* Problem
Output a verbatim copy of the data, cut off after the line that contains "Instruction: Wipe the".

[[ Exercise input, beginning ]]

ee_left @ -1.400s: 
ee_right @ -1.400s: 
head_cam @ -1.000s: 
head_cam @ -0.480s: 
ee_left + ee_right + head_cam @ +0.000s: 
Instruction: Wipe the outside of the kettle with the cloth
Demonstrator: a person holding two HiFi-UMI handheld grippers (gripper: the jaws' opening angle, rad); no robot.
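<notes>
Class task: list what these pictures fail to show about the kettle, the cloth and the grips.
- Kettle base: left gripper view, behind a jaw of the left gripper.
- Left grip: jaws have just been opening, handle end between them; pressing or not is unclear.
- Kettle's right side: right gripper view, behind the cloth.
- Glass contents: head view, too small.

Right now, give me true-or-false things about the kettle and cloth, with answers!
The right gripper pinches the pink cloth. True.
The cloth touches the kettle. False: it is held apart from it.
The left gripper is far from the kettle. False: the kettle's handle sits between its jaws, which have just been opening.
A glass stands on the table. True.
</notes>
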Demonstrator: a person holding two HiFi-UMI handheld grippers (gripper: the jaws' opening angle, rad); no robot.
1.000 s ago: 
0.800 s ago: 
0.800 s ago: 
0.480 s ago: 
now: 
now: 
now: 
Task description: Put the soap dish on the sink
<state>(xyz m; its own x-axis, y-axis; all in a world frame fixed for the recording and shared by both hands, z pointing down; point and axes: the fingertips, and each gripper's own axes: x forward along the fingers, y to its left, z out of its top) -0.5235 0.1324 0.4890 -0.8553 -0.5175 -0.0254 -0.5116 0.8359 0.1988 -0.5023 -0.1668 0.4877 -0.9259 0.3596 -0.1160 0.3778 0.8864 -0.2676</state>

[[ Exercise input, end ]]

* Result
ee_left @ -1.400s: 
ee_right @ -1.400s: 
head_cam @ -1.000s: 
head_cam @ -0.480s: 
ee_left + ee_right + head_cam @ +0.000s: 
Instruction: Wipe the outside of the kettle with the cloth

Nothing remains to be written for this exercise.